*** Block opens ***
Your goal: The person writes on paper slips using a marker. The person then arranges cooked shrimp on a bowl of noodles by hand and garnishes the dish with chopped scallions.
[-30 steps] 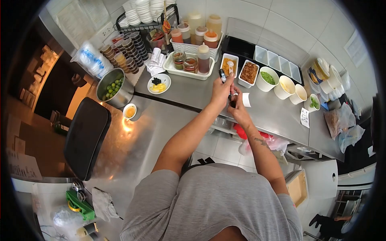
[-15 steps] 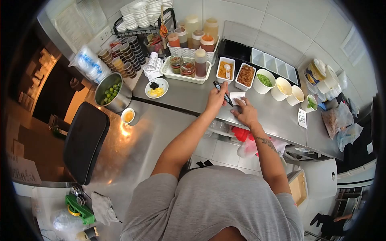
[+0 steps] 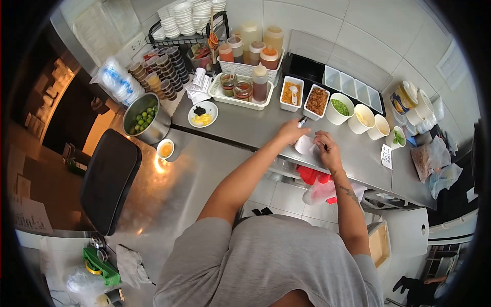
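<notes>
Over the front of the steel counter, my left hand (image 3: pixel 291 131) is closed on a marker (image 3: pixel 302 122), its end showing beyond the fingers. A small white slip of paper (image 3: pixel 305 146) lies on the counter between my hands. My right hand (image 3: pixel 327 148) is at the slip's right edge, fingers bent and pinched together around a small dark thing I cannot make out. Behind my hands stand a tub of orange bits with a spoon (image 3: pixel 290 93), a tub of brown crumbled food (image 3: pixel 316 101) and a cup of chopped greens (image 3: pixel 339 107).
Sauce bottles and jars stand in a white basket (image 3: pixel 240 97). To the left are a plate (image 3: pixel 203 113) and a steel pot of limes (image 3: pixel 147 120). Several white cups (image 3: pixel 361 118) line the right, near a printed slip (image 3: pixel 386 156) and plastic bags (image 3: pixel 444 177).
My left hand has moved right and turned the marker away from the slip. My right hand has lifted its spread fingers from the paper and pinched them together. The view has shifted slightly.
</notes>
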The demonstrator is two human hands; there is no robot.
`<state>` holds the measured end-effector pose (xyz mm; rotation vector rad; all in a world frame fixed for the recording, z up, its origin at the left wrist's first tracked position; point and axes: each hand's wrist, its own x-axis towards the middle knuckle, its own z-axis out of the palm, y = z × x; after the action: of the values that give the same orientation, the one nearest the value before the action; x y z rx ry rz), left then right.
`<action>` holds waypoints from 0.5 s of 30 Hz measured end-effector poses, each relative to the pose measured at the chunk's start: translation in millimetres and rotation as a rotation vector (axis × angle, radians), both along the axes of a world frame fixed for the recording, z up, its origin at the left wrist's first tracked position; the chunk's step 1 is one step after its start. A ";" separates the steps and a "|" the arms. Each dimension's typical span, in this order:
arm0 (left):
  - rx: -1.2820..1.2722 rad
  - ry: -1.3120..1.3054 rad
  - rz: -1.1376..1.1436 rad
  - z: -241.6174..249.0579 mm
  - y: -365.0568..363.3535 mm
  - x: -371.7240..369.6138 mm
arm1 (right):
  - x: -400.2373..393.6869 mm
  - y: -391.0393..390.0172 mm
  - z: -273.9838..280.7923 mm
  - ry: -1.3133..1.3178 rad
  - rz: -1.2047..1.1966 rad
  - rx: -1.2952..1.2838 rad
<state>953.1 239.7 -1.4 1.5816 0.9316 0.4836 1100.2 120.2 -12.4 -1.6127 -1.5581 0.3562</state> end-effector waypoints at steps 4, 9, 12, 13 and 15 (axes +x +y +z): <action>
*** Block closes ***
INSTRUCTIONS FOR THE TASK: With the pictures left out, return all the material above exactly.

SOLUTION:
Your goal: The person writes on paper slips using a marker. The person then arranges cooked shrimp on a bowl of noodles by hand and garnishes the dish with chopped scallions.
[-30 steps] 
[-15 steps] 
[+0 steps] 
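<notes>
Over the front of the steel counter, my left hand (image 3: pixel 291 131) is closed on a marker (image 3: pixel 302 122), its end showing beyond the fingers. A small white slip of paper (image 3: pixel 305 146) lies on the counter between my hands. My right hand (image 3: pixel 327 148) is at the slip's right edge, fingers bent and pinched together around a small dark thing I cannot make out. Behind my hands stand a tub of orange bits with a spoon (image 3: pixel 290 93), a tub of brown crumbled food (image 3: pixel 316 101) and a cup of chopped greens (image 3: pixel 339 107).
Sauce bottles and jars stand in a white basket (image 3: pixel 240 97). To the left are a plate (image 3: pixel 203 113) and a steel pot of limes (image 3: pixel 147 120). Several white cups (image 3: pixel 361 118) line the right, near a printed slip (image 3: pixel 386 156) and plastic bags (image 3: pixel 444 177).
My left hand has moved right and turned the marker away from the slip. My right hand has lifted its spread fingers from the paper and pinched them together. The view has shifted slightly.
</notes>
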The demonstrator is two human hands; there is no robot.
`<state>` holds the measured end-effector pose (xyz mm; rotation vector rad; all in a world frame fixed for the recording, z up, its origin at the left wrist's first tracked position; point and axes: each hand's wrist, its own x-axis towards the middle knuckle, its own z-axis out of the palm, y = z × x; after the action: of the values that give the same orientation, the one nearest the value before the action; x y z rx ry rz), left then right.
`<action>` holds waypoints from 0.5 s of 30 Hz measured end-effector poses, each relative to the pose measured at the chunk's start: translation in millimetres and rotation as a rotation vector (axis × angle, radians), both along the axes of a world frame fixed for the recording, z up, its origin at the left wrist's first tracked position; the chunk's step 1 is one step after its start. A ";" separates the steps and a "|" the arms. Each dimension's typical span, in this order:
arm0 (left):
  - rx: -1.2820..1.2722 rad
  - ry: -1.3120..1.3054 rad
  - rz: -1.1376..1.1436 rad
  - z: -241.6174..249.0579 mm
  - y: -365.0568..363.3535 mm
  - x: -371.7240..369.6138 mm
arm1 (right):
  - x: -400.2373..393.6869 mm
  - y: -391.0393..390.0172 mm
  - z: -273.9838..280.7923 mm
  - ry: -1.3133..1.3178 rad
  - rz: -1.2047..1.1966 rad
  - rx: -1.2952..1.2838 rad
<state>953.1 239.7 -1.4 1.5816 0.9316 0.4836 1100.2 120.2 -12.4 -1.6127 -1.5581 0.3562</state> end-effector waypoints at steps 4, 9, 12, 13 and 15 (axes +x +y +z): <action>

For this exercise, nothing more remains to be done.